Abstract

Achieving appropriate fertility rate is important for any country. In spite of having a higher fertility rate than desired Bangladesh has been able to reduce it in a remarkable extent in the recent years. This decline in fertility has created much interest among researchers, policy makers and academics because such dramatic change in fertility has occurred in Bangladesh without a substantial improvement in the socio- economic status, health conditions and other factors which are usually required for fertility decline. This paper provides a critical review of the principal proximate determinants of fertility and their fertility inhibiting effects using the 2007 (Bangladesh Demographic Health Survey) BDHS data. The analysis has been done following the Bongaarts framework for proximate determinants of fertility. The analysis shows that contraception appears as the most prominent determinant in fertility reduction in Bangladesh, followed by marriage, lactational infecundability and induced abortion.
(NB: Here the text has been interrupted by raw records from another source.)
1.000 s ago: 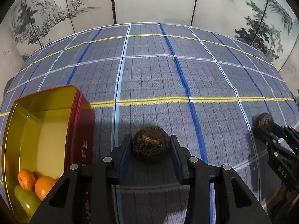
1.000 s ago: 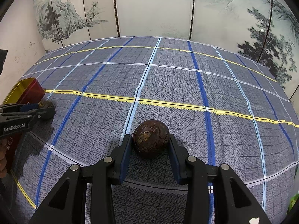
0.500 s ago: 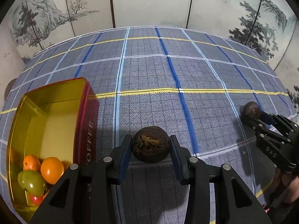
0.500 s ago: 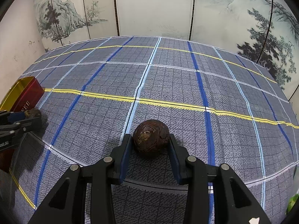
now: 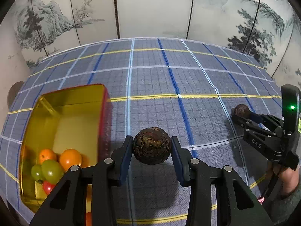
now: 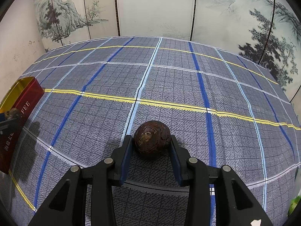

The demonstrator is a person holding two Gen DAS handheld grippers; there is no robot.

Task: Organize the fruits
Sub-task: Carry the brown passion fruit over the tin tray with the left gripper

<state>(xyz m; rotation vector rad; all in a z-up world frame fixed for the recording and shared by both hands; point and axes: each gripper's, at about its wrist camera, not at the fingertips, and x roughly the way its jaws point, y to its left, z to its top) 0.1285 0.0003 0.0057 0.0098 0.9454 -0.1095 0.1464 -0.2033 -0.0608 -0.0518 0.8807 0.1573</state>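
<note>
a plaid-clothed surface (image 6: 169, 79) before painted screens. my left hand-held gripper (image 5: 152, 148) clamps a brown fruit (image 5: 152, 146) beside the red tin (image 5: 102, 116); my right hand-held gripper (image 6: 151, 141) grips another brown fruit (image 6: 151, 139), seemingly touching cloth.

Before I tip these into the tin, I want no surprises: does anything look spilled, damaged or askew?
Nothing stands out. Each gripper is shut on one dark brown round fruit. The red tin sits upright on the plaid cloth, with oranges and green grapes inside, none spilled.
</note>
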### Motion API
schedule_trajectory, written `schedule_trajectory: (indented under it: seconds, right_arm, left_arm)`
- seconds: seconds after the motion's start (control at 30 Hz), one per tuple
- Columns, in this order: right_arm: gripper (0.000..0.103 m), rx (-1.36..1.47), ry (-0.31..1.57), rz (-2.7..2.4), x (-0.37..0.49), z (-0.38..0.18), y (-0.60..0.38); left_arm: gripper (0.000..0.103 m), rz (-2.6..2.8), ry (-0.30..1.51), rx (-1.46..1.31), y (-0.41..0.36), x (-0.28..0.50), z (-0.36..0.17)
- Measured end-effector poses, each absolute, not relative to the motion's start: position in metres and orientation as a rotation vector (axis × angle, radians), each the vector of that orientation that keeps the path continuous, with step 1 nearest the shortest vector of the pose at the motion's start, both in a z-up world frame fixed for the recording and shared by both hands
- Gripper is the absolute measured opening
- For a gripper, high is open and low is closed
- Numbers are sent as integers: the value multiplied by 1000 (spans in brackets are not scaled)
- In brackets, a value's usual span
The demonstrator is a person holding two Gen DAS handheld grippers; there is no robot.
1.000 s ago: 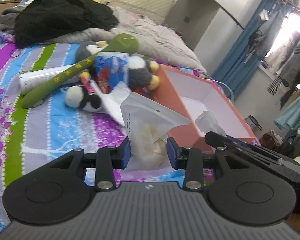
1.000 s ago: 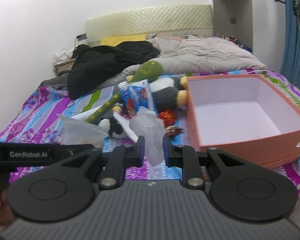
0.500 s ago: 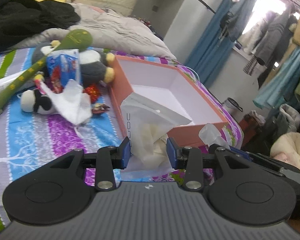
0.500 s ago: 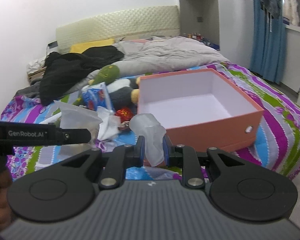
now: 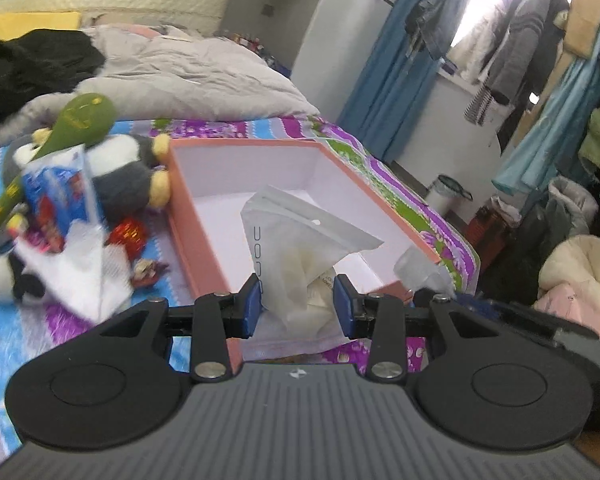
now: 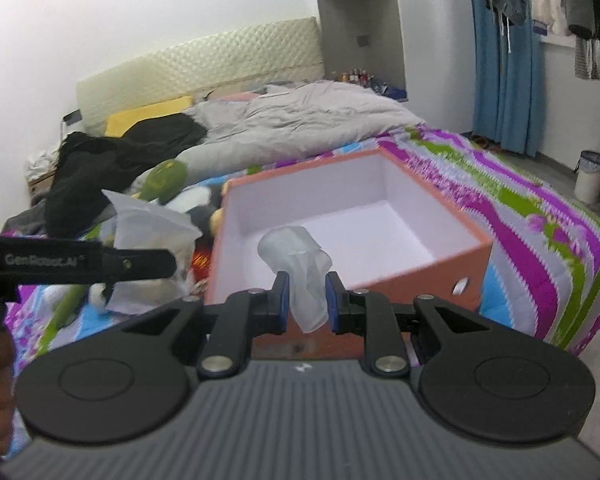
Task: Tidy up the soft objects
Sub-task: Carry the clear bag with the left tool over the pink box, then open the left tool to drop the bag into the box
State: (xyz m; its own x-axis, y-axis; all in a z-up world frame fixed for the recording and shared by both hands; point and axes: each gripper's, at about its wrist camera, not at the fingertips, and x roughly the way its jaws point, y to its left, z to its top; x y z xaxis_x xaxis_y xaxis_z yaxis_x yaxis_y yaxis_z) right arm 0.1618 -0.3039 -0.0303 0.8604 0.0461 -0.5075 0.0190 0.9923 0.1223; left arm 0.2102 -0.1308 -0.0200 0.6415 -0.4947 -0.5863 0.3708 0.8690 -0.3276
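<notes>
My left gripper [image 5: 298, 300] is shut on a white plastic pouch [image 5: 300, 248] with soft cream stuffing inside, held in front of the near wall of the orange box [image 5: 192, 220]. A small translucent plastic bag [image 6: 300, 264] hangs from my right gripper [image 6: 306, 300], which is shut on it above the orange box's [image 6: 428, 276] near corner. The box has a white inside with nothing in it. Left of it lie a penguin plush [image 5: 128, 176], a green plush snake [image 5: 80, 116], a blue snack packet [image 5: 56, 196] and a white bag [image 5: 80, 268]. The left gripper's arm [image 6: 76, 260] crosses the right wrist view.
The striped bedspread [image 6: 540, 240] drops off at the right. A grey duvet [image 5: 188, 76] and black clothes [image 6: 108, 168] fill the head of the bed. A small bin [image 6: 590, 176] stands on the floor, and hanging clothes [image 5: 540, 60] and piled coats [image 5: 580, 272] lie beyond the bed.
Both grippers have swung right from the toy pile towards the orange box, carrying the pouch and the translucent bag. The box now sits directly ahead of both.
</notes>
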Motion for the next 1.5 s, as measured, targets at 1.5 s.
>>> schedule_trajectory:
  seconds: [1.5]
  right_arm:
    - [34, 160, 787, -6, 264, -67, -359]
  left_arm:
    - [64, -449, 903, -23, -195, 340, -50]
The analysis reveals that although the fertility reducing effect of the marriage variable is increasing, its effect is offset by the declining trend in lactational amenorrhoea period. A review of these two variables suggests that their effect cannot be raised much due to the socio-economic and cultural reasons prevailing in the country. Thus the use of contraception will be the dominant factor for further reduction in fertility. The national goal of attaining a replacement level of fertility could be expected to be achieved if the rate of contraception use can be increased up to a certain level. The study also shows that Bangladesh is in the third phase of transition of proximate determinants of fertility and is moving quickly towards the fourth or final phase. The findings of the study demonstrate that the policy implications that can be drawn in order to achieve further fertility decline are: campaigning for further increase in the age at marriage of women, especially in rural areas, encouraging efforts to increase the quality of contraceptive use to induce higher use-effectiveness that will lead to greater contribution to fertility decline, efforts should be made to increase the use of sterilization for those who have reached their desired fertility and want to limit further births; and providing more information to women about the cost and benefits of a longer duration of breastfeeding and use of colostrums.